Find the lines in the material below that include the word "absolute", count them, and give that count alone.

SUPPLIED DATA:
::::::::
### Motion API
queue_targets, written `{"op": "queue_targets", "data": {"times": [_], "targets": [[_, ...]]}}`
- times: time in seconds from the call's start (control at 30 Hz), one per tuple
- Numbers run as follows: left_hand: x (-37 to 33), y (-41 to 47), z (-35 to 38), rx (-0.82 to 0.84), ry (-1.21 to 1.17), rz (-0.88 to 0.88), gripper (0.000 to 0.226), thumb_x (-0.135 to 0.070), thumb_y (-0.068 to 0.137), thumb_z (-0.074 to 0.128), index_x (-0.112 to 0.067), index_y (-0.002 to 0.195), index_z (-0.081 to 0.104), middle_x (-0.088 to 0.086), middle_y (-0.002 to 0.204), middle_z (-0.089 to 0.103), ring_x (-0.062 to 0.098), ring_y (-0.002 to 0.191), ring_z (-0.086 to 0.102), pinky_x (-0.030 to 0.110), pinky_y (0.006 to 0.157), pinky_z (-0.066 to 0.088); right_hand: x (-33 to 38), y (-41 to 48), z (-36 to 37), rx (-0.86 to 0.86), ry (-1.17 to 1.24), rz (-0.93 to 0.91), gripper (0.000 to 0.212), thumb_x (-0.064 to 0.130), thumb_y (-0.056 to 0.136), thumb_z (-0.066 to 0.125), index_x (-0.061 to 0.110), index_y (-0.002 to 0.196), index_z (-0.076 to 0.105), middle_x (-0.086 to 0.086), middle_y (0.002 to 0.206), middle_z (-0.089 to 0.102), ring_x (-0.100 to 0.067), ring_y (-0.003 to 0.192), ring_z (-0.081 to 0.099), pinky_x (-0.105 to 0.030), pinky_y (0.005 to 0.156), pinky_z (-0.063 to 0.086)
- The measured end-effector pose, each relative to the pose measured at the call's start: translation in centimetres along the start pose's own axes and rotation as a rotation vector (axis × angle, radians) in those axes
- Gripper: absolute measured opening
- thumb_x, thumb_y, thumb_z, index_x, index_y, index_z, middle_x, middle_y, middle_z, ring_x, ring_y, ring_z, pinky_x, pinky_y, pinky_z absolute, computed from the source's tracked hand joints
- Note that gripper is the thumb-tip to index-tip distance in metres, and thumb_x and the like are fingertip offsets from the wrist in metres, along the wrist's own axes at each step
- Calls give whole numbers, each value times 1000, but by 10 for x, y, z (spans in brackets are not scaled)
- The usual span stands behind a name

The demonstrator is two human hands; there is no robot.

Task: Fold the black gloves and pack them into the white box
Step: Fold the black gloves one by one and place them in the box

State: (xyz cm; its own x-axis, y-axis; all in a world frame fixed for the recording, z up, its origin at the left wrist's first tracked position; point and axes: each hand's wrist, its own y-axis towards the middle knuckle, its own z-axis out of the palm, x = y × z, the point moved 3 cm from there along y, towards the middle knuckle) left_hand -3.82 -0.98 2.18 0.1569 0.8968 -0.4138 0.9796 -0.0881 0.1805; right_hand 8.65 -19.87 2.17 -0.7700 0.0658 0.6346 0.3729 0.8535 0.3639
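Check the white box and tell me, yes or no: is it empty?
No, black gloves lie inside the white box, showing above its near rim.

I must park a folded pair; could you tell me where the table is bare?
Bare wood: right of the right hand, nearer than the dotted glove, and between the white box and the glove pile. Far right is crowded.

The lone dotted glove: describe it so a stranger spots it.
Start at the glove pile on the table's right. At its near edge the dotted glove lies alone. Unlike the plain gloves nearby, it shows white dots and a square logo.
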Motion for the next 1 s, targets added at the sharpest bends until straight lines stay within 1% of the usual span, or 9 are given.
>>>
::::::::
SOLUTION TO THIS EXERCISE:
2